• _Aim of the exercise_
Each line of the listing below that includes "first" must be copied.

• _Information shown_
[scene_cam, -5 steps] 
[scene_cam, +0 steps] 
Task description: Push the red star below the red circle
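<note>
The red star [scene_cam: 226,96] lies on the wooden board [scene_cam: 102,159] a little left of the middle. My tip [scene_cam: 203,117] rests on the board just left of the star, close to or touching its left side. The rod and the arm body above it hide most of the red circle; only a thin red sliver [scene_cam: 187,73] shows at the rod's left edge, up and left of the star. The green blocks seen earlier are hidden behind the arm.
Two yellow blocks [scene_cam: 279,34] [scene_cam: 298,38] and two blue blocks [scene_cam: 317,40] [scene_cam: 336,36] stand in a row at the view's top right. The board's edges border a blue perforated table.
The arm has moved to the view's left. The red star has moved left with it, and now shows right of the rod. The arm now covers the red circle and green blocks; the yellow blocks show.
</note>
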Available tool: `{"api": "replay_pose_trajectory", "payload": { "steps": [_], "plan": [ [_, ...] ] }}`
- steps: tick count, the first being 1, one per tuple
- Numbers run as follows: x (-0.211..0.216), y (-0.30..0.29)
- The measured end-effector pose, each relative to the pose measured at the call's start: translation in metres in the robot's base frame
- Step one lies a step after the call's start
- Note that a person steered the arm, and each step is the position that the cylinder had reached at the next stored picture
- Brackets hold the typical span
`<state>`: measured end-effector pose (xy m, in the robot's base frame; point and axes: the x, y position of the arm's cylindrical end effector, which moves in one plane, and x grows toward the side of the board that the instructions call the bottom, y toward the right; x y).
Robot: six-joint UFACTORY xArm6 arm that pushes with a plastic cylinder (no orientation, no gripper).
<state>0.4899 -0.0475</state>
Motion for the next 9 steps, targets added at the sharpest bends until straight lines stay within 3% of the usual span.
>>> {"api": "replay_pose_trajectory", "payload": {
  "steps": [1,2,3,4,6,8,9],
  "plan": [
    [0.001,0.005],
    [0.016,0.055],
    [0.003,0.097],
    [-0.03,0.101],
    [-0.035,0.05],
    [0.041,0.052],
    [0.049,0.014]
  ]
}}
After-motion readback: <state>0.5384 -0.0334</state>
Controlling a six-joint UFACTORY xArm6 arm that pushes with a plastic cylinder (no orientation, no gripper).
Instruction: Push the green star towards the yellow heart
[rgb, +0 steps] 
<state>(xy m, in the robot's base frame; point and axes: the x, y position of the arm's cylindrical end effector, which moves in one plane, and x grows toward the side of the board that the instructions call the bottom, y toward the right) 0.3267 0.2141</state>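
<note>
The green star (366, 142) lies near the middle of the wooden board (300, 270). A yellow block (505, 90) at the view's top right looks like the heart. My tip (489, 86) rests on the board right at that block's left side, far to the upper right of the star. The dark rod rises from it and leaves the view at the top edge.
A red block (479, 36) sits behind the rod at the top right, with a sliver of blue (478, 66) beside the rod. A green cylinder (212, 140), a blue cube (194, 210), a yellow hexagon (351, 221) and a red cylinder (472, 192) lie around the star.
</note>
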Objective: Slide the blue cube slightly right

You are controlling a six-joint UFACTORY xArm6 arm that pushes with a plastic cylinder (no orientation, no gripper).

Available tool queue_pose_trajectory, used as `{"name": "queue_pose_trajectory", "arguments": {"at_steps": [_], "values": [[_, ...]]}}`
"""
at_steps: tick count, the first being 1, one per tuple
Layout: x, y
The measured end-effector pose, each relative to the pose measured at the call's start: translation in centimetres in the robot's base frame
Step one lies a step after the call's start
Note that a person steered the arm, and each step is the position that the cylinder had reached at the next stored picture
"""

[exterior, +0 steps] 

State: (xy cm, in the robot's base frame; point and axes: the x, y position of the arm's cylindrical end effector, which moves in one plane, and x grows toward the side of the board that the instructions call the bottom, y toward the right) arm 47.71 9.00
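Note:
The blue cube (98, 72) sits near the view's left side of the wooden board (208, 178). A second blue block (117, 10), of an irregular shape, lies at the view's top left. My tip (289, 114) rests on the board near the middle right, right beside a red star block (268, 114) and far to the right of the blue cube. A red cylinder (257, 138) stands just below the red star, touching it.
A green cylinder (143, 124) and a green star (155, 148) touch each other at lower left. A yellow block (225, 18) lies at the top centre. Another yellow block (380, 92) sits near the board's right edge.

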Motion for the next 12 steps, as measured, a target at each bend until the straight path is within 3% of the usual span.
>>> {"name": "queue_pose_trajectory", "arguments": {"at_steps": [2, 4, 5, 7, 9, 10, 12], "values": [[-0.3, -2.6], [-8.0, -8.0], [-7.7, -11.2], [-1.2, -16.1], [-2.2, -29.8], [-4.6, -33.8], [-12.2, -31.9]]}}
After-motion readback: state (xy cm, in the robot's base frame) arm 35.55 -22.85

• _Result below_
- steps: tick count, the first being 1, one per tuple
at_steps: tick count, the first being 1, one per tuple

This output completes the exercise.